## Task statement:
Repeat the listing in full, word for word.

## Dataset section:

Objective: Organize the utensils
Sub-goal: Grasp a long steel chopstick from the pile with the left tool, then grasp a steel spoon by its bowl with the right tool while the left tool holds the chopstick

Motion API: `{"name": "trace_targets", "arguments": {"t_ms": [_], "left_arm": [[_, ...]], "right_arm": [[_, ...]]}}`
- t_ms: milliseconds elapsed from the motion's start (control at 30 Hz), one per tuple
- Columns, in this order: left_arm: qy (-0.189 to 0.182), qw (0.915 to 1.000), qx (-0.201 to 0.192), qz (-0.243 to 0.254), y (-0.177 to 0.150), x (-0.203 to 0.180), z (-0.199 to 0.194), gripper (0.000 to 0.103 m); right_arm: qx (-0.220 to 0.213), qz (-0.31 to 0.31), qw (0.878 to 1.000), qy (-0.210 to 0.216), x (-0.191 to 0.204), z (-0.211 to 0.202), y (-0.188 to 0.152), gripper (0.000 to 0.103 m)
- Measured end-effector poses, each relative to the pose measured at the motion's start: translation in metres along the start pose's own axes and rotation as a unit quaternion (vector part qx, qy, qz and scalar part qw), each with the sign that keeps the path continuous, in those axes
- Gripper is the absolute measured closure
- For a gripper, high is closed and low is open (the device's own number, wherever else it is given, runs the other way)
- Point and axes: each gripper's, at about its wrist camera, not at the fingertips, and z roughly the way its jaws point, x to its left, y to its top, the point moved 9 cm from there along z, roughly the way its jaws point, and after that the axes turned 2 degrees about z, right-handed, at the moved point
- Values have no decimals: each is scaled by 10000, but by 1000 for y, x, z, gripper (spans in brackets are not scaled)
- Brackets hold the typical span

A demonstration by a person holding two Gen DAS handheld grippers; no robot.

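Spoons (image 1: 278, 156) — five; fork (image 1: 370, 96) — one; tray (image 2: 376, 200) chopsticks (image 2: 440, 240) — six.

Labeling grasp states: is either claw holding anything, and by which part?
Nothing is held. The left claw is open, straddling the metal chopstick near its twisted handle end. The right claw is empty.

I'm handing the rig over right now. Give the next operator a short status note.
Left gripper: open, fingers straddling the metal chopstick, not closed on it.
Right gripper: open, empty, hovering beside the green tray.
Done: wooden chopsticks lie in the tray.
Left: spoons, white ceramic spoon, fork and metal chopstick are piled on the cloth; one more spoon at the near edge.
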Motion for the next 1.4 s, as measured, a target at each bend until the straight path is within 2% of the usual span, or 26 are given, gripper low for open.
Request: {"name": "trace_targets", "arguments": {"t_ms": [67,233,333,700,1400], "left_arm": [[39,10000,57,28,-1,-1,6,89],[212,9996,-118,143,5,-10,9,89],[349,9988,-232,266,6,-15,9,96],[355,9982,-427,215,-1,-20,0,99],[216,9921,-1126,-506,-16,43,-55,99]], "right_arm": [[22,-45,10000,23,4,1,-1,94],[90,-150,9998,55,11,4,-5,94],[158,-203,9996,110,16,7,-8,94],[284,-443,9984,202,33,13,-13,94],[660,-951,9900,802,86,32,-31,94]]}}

## Solved exercise:
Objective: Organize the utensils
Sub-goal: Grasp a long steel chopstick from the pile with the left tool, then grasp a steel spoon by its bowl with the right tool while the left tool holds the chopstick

Motion API: `{"name": "trace_targets", "arguments": {"t_ms": [_], "left_arm": [[_, ...]], "right_arm": [[_, ...]]}}`
- t_ms: milliseconds elapsed from the motion's start (control at 30 Hz), one per tuple
- Columns, in this order: left_arm: qy (-0.189 to 0.182), qw (0.915 to 1.000), qx (-0.201 to 0.192), qz (-0.243 to 0.254), y (-0.177 to 0.150), x (-0.203 to 0.180), z (-0.199 to 0.194), gripper (0.000 to 0.103 m); right_arm: qx (-0.220 to 0.213), qz (-0.31 to 0.31), qw (0.878 to 1.000), qy (-0.210 to 0.216), x (-0.191 to 0.204), z (-0.211 to 0.202), y (-0.188 to 0.152), gripper (0.000 to 0.103 m)
- Measured end-effector poses, each relative to the pose measured at the motion's start: translation in metres along the start pose's own axes and rotation as a unit quaternion (vector part qx, qy, qz and scalar part qw), each with the sign that keeps the path continuous, in those axes
- Gripper is the absolute measured closure
- For a gripper, high is closed and low is open (the device's own number, wherever else it is given, runs the other way)
- Point and axes: each gripper's, at about its wrist camera, not at the fingertips, and z roughly the way its jaws point, x to its left, y to its top, the point moved 9 cm from there along z, roughly the way its jaws point, and after that the axes turned 2 degrees about z, right-handed, at the moved point
- Values have no decimals: each is scaled by 10000, but by 1000 for y, x, z, gripper (spans in brackets are not scaled)
- Brackets hold the typical span

A demonstration by a person holding two Gen DAS handheld grippers; no robot.

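Spoons (image 1: 278, 156) — five; fork (image 1: 370, 96) — one; tray (image 2: 376, 200) chopsticks (image 2: 440, 240) — six.

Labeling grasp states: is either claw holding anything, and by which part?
Nothing is held. The left claw is open, straddling the metal chopstick near its twisted handle end. The right claw is empty.

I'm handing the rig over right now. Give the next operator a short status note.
Left gripper: open, fingers straddling the metal chopstick, not closed on it.
Right gripper: open, empty, hovering beside the green tray.
Done: wooden chopsticks lie in the tray.
Left: spoons, white ceramic spoon, fork and metal chopstick are piled on the cloth; one more spoon at the near edge.
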Motion for the next 1.4 s, as measured, a target at each bend until the straight path is within 2% of the usual span, or 26 are given, gripper low for open.
Request: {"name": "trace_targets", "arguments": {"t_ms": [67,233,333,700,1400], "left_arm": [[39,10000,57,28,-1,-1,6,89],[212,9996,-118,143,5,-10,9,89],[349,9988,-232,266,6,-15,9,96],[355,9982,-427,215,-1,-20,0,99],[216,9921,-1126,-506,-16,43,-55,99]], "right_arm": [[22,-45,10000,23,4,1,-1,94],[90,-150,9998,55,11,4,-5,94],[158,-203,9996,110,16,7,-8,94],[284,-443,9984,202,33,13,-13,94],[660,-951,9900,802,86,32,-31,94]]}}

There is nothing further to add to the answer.